La filmografía de Eastwood abarca cuatro décadas casi completas (cinco si contamos su época de actor), un dato que demuestra --como mínimo-- su capacidad para conectar con el público desde los más diversos registros y géneros, algo ciertamente al alcance de muy pocos. Desde sus comienzos en el spaguetti western (el equivalente cinematográfico de las novelas de Marcial Lafuente Estefanía), pasando por su interesante debut como director --Escalofrío en la noche (1971)--, su triunfo y encasillamiento como intérprete de personajes duros y justos --la saga Harry (1971, 1973, 1976, 1988), Duro de pelar (1978), Firefox, el arma definitiva (1982), El sargento de hierro (1986)--, sus aportaciones al género que le catapultó a la fama --El jinete pálido (1986) y Sin perdón, un réquiem definitivo del western crepuscular--, para acabar desembocando en una etapa como director marcada por los éxitos de un cine de sentimientos en estado puro no siempre bien dosificados: Bird (1988), Poder absoluto (1996), Mystic river (2003), Million dolar baby (2004). Con todo, a pesar de tanta variedad y dispersión, hay un elemento crucial en el éxito del Eastwood director: su poderoso estilo, heredero directo del clasicismo del Hollywood de los años cuarenta, hecho de eficacia narrativa perfectamente adaptada a argumentos claros y directos en los que el espectador se posiciona automáticamente del lado que a él le interesa.

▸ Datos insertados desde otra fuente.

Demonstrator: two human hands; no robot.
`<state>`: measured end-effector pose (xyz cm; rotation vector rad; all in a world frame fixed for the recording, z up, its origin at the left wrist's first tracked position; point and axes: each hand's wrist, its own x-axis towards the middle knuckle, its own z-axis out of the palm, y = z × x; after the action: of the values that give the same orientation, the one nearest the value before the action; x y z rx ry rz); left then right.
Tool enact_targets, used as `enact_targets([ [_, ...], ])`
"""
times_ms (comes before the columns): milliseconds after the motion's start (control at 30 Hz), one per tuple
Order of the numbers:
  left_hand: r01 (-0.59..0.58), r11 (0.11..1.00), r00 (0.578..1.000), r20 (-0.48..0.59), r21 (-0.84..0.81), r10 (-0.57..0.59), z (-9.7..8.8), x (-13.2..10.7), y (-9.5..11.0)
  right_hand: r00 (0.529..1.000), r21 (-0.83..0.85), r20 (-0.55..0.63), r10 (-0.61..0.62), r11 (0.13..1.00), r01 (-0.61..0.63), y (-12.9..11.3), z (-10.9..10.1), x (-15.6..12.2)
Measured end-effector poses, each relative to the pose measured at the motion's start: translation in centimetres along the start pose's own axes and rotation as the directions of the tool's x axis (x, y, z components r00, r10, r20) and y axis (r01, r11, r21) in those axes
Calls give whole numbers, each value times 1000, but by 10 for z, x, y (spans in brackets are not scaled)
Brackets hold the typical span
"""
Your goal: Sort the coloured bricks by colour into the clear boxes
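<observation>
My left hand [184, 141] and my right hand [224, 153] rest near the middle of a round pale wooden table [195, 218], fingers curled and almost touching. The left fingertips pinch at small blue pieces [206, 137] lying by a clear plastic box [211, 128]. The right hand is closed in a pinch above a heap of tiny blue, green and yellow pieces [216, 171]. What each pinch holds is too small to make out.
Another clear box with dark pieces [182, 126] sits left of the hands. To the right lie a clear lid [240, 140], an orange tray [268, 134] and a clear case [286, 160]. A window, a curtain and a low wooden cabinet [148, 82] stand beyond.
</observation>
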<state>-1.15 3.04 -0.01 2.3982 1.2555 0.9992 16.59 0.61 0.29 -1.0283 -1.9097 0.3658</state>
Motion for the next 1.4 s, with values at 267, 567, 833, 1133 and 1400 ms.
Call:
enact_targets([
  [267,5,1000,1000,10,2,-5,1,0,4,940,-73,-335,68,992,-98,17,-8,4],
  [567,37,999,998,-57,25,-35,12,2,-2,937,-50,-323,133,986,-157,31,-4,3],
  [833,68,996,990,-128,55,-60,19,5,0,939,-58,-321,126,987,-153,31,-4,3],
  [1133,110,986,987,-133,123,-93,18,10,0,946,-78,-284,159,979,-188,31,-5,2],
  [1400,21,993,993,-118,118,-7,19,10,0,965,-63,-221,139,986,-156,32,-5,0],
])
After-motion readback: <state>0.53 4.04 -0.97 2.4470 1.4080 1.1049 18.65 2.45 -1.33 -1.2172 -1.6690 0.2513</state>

Gran Torino es una historia clásica filmada con el habitual rigor de Eastwood: sin escenas al margen de trama principal (tampoco está para grandes florituras físicas el hombre), inmediata entrada en materia, personajes presentados de forma directa y sencilla, acción que se acelera discretamente en el último tercio y conclusión semisorprendente. Lo que permanece intacto es el poso ideológico, el mismo que latía en su época de policía: la visión de un país corrompido por bandas, delincuentes y emigración extranjera. El mundo de Walt Kowalski --un antiguo trabajador de la Ford en Detroit-- se reduce a los restos de un estilo de vida que se consume igual que su generación: los amigos en el bar de siempre, la pasión por los arreglos domésticos y las visitas a las bien surtidas ferreterías, unas pocas relaciones humanas basadas en la rudeza, la franqueza y la simplicidad (las escenas en la barbería son las más divertidas); en definitiva, lo que durante décadas se ha considerado el auténtico espíritu norteamericano y hoy ha sido barrido por los devastadores efectos de la crisis y la evidencia de un mundo mestizo al que no todo el mundo se sabe adaptar.

El final es sin duda la parte más rancia del filme: sólo un gesto dramático permitirá que salgan indemnes los valores que defiende Kowalski y la esperanza para la nueva generación que los asume; y por eso es necesaria una inmolación que sirva para purgar los pecados del pasado y garantizar un futuro a los jóvenes. Es la típica moral conservadora que justifica los errores a cambio de un mal menor que compense las consecuencias que produjo. En eso Eastwood no ha cambiado: el mundo auténtico que ayudó a levantar su generación sigue vigente, y por eso los valores que lo sostienen merecen ser defendidos.

La película transcurre en un entorno urbano y social deprimente que revela un antiguo esplendor en el que se ha cebado la degradación económica: los trabajadores autóctonos de los años setenta del siglo pasado han abandonado el barrio donde vive Kowalski y en su lugar se han instalado emigrantes llegados de todas partes. Es el paisaje que ha dejado tras de sí la locura del fundamentalismo del mercado (Stiglitz dixit) y las deslocalizaciones decretadas tan a la ligera por neocons que no veían más allá de sus ganancias, arrasando el tejido productivo y social en buena parte de Estados Unidos. De ese país hoy deshecho hace poco levantaba acta de defunción Michael Moore a raíz del desplome de la General Motors. Moore puede ser un histriónico (y de hecho su populismo ingenuo y maniqueo se desborda hacia el final de un texto casi irreprochable), pero lo prefiero a una visión del mundo que antepone la jerarquía y la tradición al progreso y la diversidad. Me gusta el cine de Eastwood, lo que no me gusta tanto es la idea del mundo que asoma tras él.